#### Work item
What lines below contain the string "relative"? List them all.

#### Stored data
◇ ◇ ◇

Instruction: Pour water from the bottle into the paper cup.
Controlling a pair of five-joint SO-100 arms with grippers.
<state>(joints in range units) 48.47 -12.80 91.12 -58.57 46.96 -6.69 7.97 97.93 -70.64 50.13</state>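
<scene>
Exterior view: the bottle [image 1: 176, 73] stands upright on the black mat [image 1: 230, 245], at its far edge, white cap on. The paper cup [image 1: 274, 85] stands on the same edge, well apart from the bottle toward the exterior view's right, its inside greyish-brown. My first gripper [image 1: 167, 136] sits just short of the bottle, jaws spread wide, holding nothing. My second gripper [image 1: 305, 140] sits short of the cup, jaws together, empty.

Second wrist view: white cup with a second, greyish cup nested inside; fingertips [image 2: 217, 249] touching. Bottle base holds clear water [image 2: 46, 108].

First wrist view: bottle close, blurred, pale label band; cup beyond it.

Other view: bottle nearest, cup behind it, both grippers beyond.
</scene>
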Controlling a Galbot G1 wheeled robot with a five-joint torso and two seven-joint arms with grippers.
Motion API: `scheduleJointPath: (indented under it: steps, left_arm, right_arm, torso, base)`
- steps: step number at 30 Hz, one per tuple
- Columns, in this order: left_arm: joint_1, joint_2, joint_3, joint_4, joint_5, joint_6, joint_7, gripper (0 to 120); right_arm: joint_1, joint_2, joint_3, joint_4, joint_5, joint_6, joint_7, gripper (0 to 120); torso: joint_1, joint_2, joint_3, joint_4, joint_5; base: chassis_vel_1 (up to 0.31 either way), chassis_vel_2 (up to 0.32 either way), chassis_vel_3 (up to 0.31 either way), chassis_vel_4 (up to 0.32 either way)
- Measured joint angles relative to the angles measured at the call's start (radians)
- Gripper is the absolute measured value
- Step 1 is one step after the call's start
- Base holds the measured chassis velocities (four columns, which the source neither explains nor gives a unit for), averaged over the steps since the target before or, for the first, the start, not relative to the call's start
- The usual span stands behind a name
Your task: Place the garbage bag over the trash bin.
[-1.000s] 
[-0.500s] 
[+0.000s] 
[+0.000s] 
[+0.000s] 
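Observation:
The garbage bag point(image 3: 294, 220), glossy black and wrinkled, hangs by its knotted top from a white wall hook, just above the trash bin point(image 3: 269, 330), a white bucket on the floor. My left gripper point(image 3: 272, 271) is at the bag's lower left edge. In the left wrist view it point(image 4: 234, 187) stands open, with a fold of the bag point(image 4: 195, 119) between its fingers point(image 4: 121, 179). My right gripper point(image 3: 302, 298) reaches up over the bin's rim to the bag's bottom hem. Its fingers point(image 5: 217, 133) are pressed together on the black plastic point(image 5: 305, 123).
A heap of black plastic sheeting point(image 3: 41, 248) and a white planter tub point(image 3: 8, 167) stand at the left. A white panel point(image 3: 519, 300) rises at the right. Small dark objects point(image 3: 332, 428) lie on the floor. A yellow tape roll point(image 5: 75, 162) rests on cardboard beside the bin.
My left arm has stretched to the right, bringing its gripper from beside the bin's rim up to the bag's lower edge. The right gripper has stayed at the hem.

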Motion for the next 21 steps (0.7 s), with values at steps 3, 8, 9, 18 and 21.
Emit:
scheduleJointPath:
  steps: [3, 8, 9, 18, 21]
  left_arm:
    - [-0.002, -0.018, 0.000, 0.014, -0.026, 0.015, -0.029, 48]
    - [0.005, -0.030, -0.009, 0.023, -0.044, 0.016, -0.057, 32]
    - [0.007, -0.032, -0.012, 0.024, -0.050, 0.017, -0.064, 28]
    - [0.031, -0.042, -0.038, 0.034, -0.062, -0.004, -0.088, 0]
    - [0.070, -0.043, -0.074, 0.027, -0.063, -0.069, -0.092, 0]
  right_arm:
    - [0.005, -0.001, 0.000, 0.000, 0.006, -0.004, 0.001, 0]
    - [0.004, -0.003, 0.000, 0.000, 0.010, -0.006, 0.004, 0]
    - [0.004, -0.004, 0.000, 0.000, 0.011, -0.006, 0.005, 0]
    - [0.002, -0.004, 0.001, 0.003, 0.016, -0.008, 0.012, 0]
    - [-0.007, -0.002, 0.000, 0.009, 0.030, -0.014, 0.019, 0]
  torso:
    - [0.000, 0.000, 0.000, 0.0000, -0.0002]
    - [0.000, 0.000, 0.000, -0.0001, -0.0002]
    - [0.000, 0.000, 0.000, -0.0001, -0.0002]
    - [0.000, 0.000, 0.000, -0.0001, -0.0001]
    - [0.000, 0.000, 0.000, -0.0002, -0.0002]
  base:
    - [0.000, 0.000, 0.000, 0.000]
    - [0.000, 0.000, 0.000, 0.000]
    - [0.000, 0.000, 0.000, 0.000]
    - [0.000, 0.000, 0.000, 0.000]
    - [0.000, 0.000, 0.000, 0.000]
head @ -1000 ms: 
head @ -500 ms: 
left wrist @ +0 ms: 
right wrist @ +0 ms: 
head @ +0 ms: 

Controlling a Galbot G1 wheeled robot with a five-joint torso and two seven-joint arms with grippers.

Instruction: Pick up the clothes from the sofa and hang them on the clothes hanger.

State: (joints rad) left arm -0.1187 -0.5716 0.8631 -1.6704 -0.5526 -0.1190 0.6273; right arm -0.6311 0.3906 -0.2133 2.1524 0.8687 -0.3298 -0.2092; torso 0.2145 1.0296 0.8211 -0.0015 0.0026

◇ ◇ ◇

#### Written answer
- Measured joint angles relative to the angles measured at the call's start (radians)
- Base holds the measured chassis velocities (four columns, which the source neither explains nor gives a unit for), averaged over the steps since the target before or, for the first, the start, not relative to the call's start

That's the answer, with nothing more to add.